Esta y otras conclusiones se desprenden de un estudio liderado por el Consejo Superior de Investigaciones Científicas (CSIC) que profundiza en la distribución de patentes de productos y aplicaciones derivados de macroalgas entre los distintos países del mundo. El trabajo concluye que Japón, China y Corea acaparan el 84% de las patentes de macroalgas, una cifra que contrasta con la de otros países asiáticos como Filipinas, Indonesia y Vietnam, que también se hallan entre los primeros productores del mundo en este tipo de algas.
El trabajo, publicado en la revista Nature Biotechnology, analiza el número de patentes de marcoalgas registradas entre 1980 y 2009. Los investigadores han comparado esta distribución con la capacidad de producción (toneladas producidas por país) y con el esfuerzo científico implicado en el estudio de su cultivo (número de trabajos científicos relacionados con la acuicultura de estas algas).

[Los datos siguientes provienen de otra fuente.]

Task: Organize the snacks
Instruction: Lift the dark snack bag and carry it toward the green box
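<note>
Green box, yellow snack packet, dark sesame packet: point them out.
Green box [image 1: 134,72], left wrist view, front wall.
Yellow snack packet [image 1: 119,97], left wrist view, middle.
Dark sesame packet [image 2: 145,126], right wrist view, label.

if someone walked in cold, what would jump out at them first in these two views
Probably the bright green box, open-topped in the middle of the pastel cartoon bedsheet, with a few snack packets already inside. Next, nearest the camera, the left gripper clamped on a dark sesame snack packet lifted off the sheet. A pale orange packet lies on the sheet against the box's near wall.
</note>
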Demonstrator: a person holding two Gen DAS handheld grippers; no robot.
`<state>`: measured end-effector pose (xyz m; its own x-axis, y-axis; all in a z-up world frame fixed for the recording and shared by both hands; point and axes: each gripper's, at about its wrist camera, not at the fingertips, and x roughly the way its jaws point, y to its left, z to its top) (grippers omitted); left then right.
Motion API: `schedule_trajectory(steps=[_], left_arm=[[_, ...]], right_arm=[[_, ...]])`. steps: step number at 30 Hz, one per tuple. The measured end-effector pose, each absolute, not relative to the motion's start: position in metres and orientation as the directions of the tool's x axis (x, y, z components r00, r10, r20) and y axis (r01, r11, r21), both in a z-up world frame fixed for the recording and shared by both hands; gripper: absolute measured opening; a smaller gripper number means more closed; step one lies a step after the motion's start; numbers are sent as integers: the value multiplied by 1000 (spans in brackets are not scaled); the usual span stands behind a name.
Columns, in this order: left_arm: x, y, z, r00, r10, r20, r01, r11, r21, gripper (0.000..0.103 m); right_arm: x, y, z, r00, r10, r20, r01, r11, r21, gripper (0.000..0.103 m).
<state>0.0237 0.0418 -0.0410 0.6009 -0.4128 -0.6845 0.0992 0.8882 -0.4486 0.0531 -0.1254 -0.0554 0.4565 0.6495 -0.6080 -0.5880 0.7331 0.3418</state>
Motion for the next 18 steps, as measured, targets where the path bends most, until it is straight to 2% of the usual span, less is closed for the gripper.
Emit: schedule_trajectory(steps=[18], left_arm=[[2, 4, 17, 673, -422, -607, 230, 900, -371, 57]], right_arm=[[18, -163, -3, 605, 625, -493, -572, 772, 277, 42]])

A pesar de la alta producción que llevan a cabo países en vías de desarrollo de Asia y África, son las naciones que invierten esfuerzo en investigación, como Japón, China y Corea del Sur, las que acaparan las patentes. Países como Estados Unidos y Francia lideran el resto del mercado, a pesar de no ser productores. “Por el contrario, países como Filipinas o Indonesia, importantes productores, pero con una inversión baja en investigación, no tienen patentes registradas”, resalta Inés Mazarrasa, investigadora del CSIC en el Instituto Mediterráneo de Estudios Avanzados.
“Antes del estudio esperábamos que, dada su mayor accesibilidad, el mercado de patentes de macroalgas estuviese más homogéneamente repartido entre países productores. Además, el incremento de la demanda de nuevos productos y aplicaciones de las macroalgas podría abrir una posibilidad para que los países tradicionalmente productores puedan sacar partido de su capacidad de producción de macroalgas”, precisa la investigadora del CSIC.

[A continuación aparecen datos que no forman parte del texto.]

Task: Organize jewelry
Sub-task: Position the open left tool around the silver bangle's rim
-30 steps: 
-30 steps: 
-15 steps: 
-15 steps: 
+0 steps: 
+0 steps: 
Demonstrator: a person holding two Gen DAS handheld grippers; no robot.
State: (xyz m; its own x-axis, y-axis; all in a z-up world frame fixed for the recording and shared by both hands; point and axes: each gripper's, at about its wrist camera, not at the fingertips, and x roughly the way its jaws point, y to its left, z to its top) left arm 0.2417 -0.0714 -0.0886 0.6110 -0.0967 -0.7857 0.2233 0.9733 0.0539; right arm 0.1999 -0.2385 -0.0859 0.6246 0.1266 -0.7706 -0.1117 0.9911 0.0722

El estudio resalta el papel de la investigación como motor del desarrollo biotecnológico y abre una vía nueva de cooperación con los países en desarrollo que tradicionalmente han sido productores de macroalgas. “La colaboración científica y la inversión es esencial para potenciar una elaboración de productos más sofisticados y un desarrollo sostenible a partir de sus propios recursos naturales, como promueve la Convención de la Diversidad Bilógica. De no producirse, estos países quedarían una vez más fuera de un mercado emergente, a pesar de dominar la producción de la materia prima en pro de otras naciones, que acabarían sacando un mayor beneficio patentando productos y procesos derivados”, indica la investigadora del CSIC.

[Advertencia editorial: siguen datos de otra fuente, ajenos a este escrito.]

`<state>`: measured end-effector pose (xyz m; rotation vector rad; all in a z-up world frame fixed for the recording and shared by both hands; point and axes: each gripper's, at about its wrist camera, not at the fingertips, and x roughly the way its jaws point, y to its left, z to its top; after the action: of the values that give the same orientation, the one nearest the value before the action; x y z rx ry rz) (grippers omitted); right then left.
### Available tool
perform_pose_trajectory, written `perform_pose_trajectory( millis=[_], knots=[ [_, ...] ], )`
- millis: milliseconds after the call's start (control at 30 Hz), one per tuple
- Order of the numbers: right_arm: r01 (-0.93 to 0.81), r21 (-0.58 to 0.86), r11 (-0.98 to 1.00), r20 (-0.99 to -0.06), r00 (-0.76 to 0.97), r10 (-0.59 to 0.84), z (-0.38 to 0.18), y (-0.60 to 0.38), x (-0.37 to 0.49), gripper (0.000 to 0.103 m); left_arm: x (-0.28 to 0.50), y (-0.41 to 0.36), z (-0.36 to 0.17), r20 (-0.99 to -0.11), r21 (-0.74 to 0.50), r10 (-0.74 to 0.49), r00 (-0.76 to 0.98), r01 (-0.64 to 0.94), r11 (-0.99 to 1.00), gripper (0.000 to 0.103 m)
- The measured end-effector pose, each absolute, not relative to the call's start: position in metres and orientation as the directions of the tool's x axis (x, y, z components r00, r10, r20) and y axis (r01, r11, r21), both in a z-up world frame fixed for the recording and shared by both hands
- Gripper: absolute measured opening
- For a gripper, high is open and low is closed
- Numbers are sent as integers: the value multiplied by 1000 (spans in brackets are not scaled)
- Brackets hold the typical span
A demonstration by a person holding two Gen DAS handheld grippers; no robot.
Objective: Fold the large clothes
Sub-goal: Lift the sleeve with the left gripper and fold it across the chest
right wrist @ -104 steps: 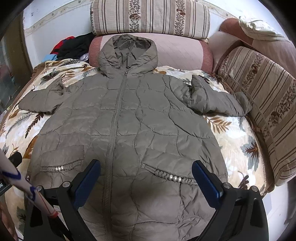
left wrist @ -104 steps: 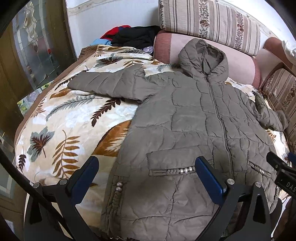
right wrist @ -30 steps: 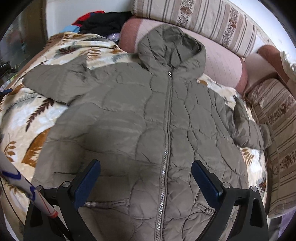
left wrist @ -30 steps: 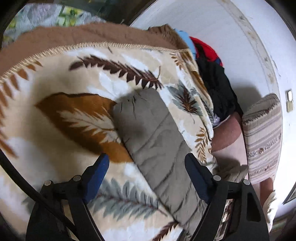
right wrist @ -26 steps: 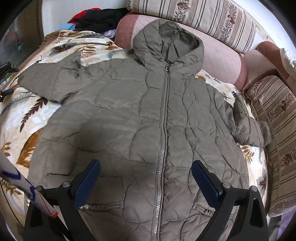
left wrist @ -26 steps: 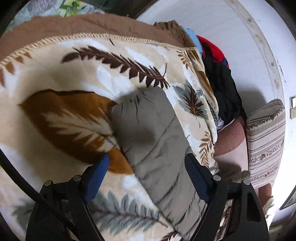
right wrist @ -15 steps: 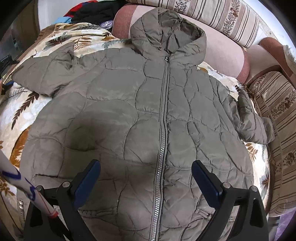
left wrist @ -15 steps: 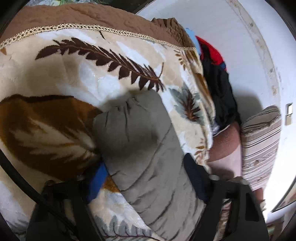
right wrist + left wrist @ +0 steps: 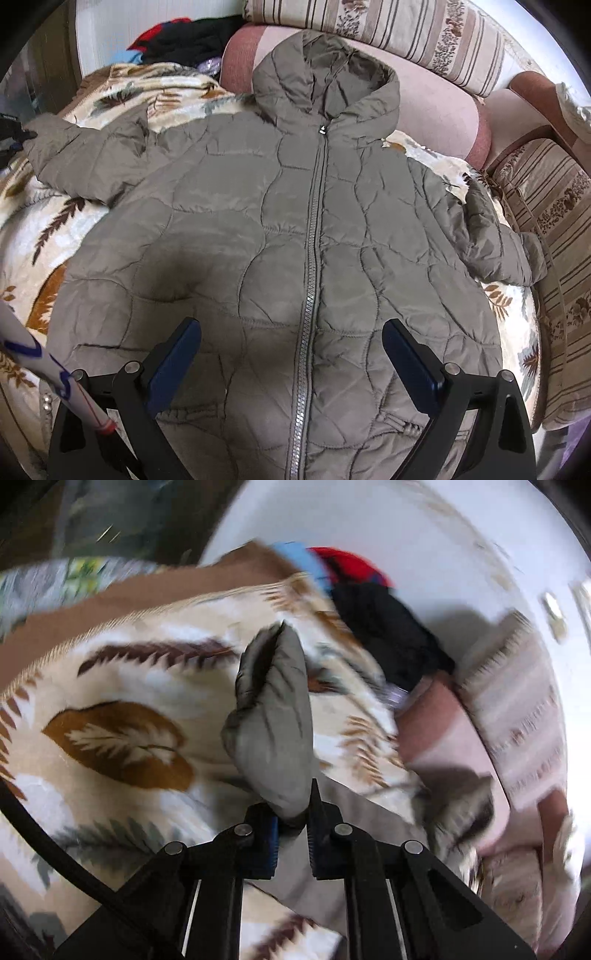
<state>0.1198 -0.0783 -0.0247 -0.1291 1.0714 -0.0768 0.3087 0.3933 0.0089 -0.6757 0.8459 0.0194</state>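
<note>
The jacket (image 9: 295,236) lies face up and zipped on the leaf-print blanket (image 9: 48,229), hood (image 9: 325,74) toward the pink bolster (image 9: 436,107), and what has changed is at its sleeve (image 9: 273,716) on the side away from the striped cushions: a second ago my left gripper (image 9: 293,834) stood spread over that sleeve as it lay flat on the blanket, and now its jaws have just been closing and are pressed together on the cuff end, the padded fabric bunched between the pads. The sleeve end now stands up off the blanket, pointing toward the pile of dark and red clothes (image 9: 373,613) at the far corner beside the bolster, and the left view is smeared with motion, so I read this as the start of the lift. From the right wrist view that sleeve (image 9: 85,158) reaches out from the jacket's body with the cuff raised a little at the picture's edge. My right gripper (image 9: 291,354) hangs above the jacket's lower front, jaws spread wide to either side of the zip (image 9: 314,229), pinching nothing. The other sleeve (image 9: 495,240), on the striped-cushion side, is untouched. To my mind the fold has only begun: the first sleeve is in hand and next wants carrying across the chest; padding this thick may slip or spring back.
</note>
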Motion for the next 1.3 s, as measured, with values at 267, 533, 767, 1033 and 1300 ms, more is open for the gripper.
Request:
perform_pose_trajectory(
  millis=[267, 533, 767, 1033, 1300],
  knots=[
    [64, -84, 994, -830, 548, -105, 4, -117, 84, 100, 259, 266, 81, -652, -479, -338, 679, -23, 877, 11],
    [207, 8, 978, -826, 553, -111, 9, -183, 54, 100, 215, 122, 80, -682, -373, -411, 605, 194, 907, 11],
    [289, 64, 955, -835, 539, -108, 3, -226, 37, 100, 183, 31, 22, -766, -253, -369, 527, 281, 926, 13],
    [337, 102, 936, -845, 526, -98, -6, -251, 30, 100, 132, 8, -20, -826, -198, -320, 464, 293, 936, 43],
    [207, 265, 942, -829, 547, 113, -19, -233, 71, 100, 68, 50, 1, -791, -109, -193, 581, 177, 978, 65]
  ],
)
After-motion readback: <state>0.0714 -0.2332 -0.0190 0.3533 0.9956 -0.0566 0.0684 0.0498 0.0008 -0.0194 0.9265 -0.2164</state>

Aunque la tasa de descubrimiento de nuevas especies marinas es baja (0,93% al año), el número de especies marinas domesticadas se incrementa a un ritmo del 3% anual. El número de productos naturales de origen marino, como cosméticos, enzimas industriales o genes derivados de organismos y las patentes de genes del océano crecen, respectivamente, a un ritmo del 4% y 12% al año.
Inés Mazarrasa, Ylva S. Olsen, Eva Mayol, Núria Marbà, y Carlos M. Duarte. Rapid growth of seaweed biotechnology provides opportunities for developing nations. Nature Biotechnology. DOI: 10.1038/nbt.2636.